2016 was rough. So rough, in fact, that many media outlets (and tweets and Facebook posts) have crowned it the worst year ever. "2016: Worst. Year. Ever?" asks the New York Times. "Is this the worst year ever, or what?" decried a columnist at Slate. The Wall Street Journal even put together a guide on how to "bid good riddance to the worst year ever."
I get it. But Americans almost always think that the year coming to a close is the worst. At the close of 2015, for example, Americans were asked "Do you think the world is getting better or worse, or neither getting better nor worse?" Only 6 percent of those surveyed thought the world was getting better. The same low numbers were seen in 2000, 2005 and 2010.
Why do Americans have such a negative view? Many misunderstand how the world is changing or ignore positive change.
Over the past decade, for example, extreme poverty across the world has declined tremendously. In 1981, 44 percent of the world lived in extreme poverty. By 2015, extreme poverty dropped to 10 percent. Yet, when Oxfam asked Americans how global extreme poverty is changing, the majority thought that extreme poverty was increasing. Only 8 percent were aware that it's falling.
Other surveys find a similar lack of knowledge about positive developments. Crime rates have fallen for years in the United States, but the majority believe crime is on the rise.
This lack of knowledge about how our world is changing is not new.
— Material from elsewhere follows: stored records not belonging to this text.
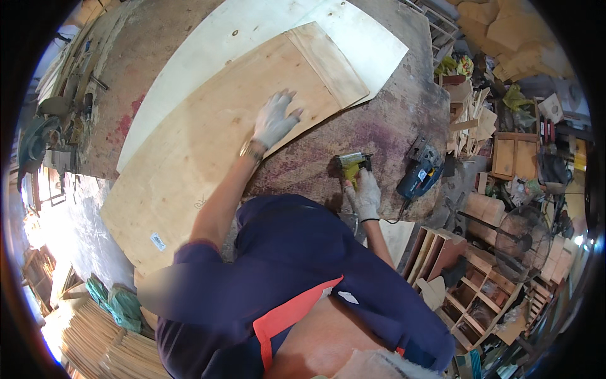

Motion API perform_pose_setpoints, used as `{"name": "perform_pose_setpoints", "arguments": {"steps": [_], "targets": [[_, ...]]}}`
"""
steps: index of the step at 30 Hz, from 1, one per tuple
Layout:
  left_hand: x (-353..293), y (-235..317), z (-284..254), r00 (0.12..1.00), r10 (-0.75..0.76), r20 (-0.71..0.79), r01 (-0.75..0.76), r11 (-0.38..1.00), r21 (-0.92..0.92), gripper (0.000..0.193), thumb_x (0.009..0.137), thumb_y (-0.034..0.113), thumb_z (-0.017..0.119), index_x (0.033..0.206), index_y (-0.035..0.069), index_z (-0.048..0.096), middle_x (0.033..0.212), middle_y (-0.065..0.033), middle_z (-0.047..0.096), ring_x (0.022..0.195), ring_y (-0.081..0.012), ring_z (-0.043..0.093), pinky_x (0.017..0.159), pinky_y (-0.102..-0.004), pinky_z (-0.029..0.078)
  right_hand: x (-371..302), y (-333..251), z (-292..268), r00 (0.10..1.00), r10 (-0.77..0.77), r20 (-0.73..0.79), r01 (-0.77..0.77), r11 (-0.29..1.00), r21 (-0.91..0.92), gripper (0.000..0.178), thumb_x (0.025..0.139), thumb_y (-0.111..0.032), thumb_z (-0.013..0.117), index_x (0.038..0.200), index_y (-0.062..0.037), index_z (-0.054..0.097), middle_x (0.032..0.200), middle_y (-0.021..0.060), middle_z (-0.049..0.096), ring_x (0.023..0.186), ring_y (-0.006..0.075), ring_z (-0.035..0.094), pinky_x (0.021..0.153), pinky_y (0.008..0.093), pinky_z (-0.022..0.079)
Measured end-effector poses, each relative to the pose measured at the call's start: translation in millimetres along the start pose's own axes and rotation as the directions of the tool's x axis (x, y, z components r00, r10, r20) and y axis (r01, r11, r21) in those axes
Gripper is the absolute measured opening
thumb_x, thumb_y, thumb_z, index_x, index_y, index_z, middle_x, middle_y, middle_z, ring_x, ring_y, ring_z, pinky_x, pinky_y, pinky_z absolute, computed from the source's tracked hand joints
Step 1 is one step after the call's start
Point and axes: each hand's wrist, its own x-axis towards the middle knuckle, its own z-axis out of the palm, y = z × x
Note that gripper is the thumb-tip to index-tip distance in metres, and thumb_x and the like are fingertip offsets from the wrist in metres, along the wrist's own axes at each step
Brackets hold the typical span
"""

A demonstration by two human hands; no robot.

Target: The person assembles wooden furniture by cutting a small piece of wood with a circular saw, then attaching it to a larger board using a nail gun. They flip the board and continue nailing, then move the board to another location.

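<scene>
1. One big table (303,158), stained reddish purple in places, fills the middle and bears the work.
2. Two boards lie on it, one over the other: a brown board (202,126) with a curved edge on top, and a white board (208,47) showing from beneath along its far side. The brown one reaches past the table's near left edge.
3. One fan (522,243) with a round wire guard stands off to the right, apart from the table.
4. One wooden strip (328,66) lies across the far right end of the brown board.
5. The left arm stretches forward, and the left hand (274,120), in a pale glove, rests palm down on the brown board, fingers partly spread, thumb out to the right.
6. One blue and black power saw (420,174) lies on the table, right of the other hand.
7. The right arm is held lower; the right hand (367,197), also gloved, is wrapped around the handle of one yellow-green staple gun (351,167), which is over the table, near the brown board but apart from it. Whether it touches the tabletop, I cannot tell.
8. One watch (253,150) circles the left wrist.
9. One small label (158,241) sits on the brown board's near end.
</scene>
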Motion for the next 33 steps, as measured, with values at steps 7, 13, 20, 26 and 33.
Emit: {"name": "perform_pose_setpoints", "arguments": {"steps": [7, 13, 20, 26, 33], "targets": [[134, -10, 93, 0.989, -0.039, -0.140, 0.070, 0.972, 0.224, 0.068, 0.095, 0.042, 0.061, 0.151, 0.006, 0.046, 0.162, -0.0209, 0.038, 0.150, -0.0410, 0.034, 0.122, -0.0492, 0.030, -3, 0, 35, 0.979, 0.191, 0.075, -0.195, 0.980, 0.040, 0.049, 0.077, -0.026, 0.081, 0.114, -0.0098, 0.053, 0.111, 0.0132, 0.060, 0.109, 0.0370, 0.061, 0.085, 0.0501, 0.053], [192, -4, 123, 0.931, 0.175, -0.320, -0.050, 0.931, 0.362, 0.066, 0.097, 0.044, 0.058, 0.152, 0.009, 0.047, 0.162, -0.0192, 0.039, 0.151, -0.0376, 0.034, 0.124, -0.0511, 0.026, 23, -1, 27, 0.939, 0.303, 0.162, -0.332, 0.922, 0.201, 0.054, 0.074, -0.016, 0.081, 0.118, -0.0087, 0.050, 0.107, 0.0209, 0.067, 0.101, 0.0467, 0.065, 0.086, 0.0508, 0.052], [193, -3, 144, 0.992, 0.102, -0.079, -0.043, 0.838, 0.544, 0.063, 0.104, 0.048, 0.047, 0.158, 0.016, 0.039, 0.165, -0.0130, 0.035, 0.155, -0.0302, 0.029, 0.127, -0.0503, 0.019, 74, 3, -37, 0.870, 0.369, 0.326, -0.474, 0.807, 0.351, 0.060, 0.078, -0.027, 0.088, 0.125, -0.0001, 0.062, 0.113, 0.0186, 0.073, 0.101, 0.0320, 0.072, 0.084, 0.0403, 0.056], [192, -2, 143, 0.996, 0.042, -0.074, 0.000, 0.866, 0.500, 0.061, 0.104, 0.045, 0.047, 0.157, 0.016, 0.040, 0.165, -0.0120, 0.036, 0.154, -0.0278, 0.029, 0.128, -0.0479, 0.018, 147, -17, -74, 0.983, -0.004, 0.182, -0.039, 0.972, 0.233, 0.046, 0.082, -0.022, 0.085, 0.117, -0.0013, 0.064, 0.097, 0.0192, 0.074, 0.089, 0.0359, 0.074, 0.077, 0.0407, 0.057], [192, -9, 151, 0.987, 0.080, -0.137, -0.003, 0.872, 0.490, 0.059, 0.102, 0.045, 0.048, 0.152, 0.014, 0.047, 0.163, -0.0117, 0.040, 0.153, -0.0273, 0.032, 0.127, -0.0490, 0.019, 187, -23, -61, 0.970, -0.148, 0.194, 0.092, 0.958, 0.273, 0.037, 0.085, -0.023, 0.081, 0.110, -0.0008, 0.065, 0.096, 0.0199, 0.075, 0.088, 0.0366, 0.075, 0.074, 0.0411, 0.058]]}}
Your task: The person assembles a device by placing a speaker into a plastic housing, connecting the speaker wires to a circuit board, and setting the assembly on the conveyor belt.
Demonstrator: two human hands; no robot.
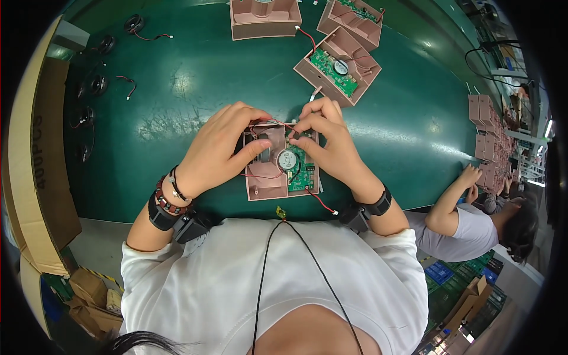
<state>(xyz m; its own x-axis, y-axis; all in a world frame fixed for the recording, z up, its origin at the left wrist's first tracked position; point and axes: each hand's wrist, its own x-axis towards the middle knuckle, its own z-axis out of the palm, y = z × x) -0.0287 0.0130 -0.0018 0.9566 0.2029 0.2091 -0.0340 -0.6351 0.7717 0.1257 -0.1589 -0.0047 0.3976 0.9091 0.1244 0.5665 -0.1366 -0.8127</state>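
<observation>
A pink plastic housing (269,192), its inside facing up, lies before me near the table's front edge. Inside its right half sits a green circuit board (303,181) bearing a round silver part (287,160). My left hand (222,141) is closed over the housing's far left corner, thumb inside and fingers at the far wall; part of a dark component shows under it. With thumb and index finger, my right hand (331,141) pinches a thin red-and-black wire (280,122) above the board's far end. Another red wire with a white plug (335,212) hangs over the near right corner.
Beyond my hands lie more pink housings (324,80), some with boards. Several black round speakers with wires (99,84) line the green table's (177,65) left side, by a cardboard box (50,154). At right, another person (461,228) reaches toward stacked pink housings (486,145).
</observation>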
Surveys from long before 2016 — long before the world turned "post-factual" — show the same levels of ignorance.
There are several reasons for this. To start, the structure of the media means negative subjects are almost always being highlighted. Harm is done in an instant, and disasters are happening at once: an earthquake, a plane crash or a terrorist attack. In contrast to this, the best news for life on Earth — improving global health, falling poverty, environmental progress — are shaped by quiet trends over the course of decades or centuries. The focus on single events and neglect of slow developments selects negative news instead of often positive developments.
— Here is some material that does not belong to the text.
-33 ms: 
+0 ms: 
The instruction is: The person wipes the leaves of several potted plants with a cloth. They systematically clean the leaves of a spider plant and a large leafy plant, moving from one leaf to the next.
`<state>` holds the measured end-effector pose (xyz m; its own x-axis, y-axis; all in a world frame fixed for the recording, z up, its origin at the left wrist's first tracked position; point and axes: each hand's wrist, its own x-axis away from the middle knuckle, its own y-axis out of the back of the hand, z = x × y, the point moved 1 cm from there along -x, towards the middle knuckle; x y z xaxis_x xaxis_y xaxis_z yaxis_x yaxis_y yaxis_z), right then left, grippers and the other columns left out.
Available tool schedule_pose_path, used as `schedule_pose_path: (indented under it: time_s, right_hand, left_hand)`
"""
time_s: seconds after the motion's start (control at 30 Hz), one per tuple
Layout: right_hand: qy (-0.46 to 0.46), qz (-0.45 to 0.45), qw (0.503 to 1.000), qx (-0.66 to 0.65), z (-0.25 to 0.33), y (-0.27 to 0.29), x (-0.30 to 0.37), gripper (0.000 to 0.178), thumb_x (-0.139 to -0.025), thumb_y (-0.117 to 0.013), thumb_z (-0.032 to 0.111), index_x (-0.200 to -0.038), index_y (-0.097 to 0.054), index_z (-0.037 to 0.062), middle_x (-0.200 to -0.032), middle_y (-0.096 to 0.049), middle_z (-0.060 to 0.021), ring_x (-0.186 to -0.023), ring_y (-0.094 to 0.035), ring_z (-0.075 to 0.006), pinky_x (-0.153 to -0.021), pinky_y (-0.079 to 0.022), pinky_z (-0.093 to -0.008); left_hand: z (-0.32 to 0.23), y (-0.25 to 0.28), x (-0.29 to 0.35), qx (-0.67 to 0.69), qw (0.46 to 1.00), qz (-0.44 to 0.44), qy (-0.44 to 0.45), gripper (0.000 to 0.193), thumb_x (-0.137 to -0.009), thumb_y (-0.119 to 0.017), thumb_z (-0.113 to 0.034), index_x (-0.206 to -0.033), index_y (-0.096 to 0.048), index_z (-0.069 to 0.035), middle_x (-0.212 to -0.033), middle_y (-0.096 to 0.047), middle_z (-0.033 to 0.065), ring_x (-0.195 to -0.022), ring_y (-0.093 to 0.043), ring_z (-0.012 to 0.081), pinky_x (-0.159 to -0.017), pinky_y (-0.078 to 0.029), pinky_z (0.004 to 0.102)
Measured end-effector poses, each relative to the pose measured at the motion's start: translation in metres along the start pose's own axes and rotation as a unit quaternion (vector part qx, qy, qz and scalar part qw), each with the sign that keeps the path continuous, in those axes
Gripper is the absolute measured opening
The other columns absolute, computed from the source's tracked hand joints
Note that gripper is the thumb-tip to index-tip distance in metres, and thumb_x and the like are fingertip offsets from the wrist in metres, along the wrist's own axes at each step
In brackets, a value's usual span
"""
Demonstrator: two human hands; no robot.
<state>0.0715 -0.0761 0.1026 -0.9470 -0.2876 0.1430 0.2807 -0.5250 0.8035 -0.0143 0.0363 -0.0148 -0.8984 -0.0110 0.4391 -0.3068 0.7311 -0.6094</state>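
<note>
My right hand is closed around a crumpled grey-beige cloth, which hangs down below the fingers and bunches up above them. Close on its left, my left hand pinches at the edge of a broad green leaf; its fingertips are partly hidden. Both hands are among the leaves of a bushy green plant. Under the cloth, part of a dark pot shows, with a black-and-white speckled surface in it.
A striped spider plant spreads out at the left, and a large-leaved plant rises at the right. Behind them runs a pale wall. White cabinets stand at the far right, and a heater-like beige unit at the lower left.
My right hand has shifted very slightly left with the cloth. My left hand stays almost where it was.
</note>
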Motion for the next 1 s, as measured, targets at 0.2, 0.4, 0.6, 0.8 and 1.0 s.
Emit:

In a classic essay from 1965, Johan Galtung analyzed the structure of news. He found that the frequency with which outlets publish — daily, and now instantly — limits their ability to cover long-term positive trends. Imagine if newspapers did not come out every day but instead once every half-century. They likely wouldn't report on half a century of gossip about celebrities and politicians. Instead, they'd focus on major global changes since the last edition.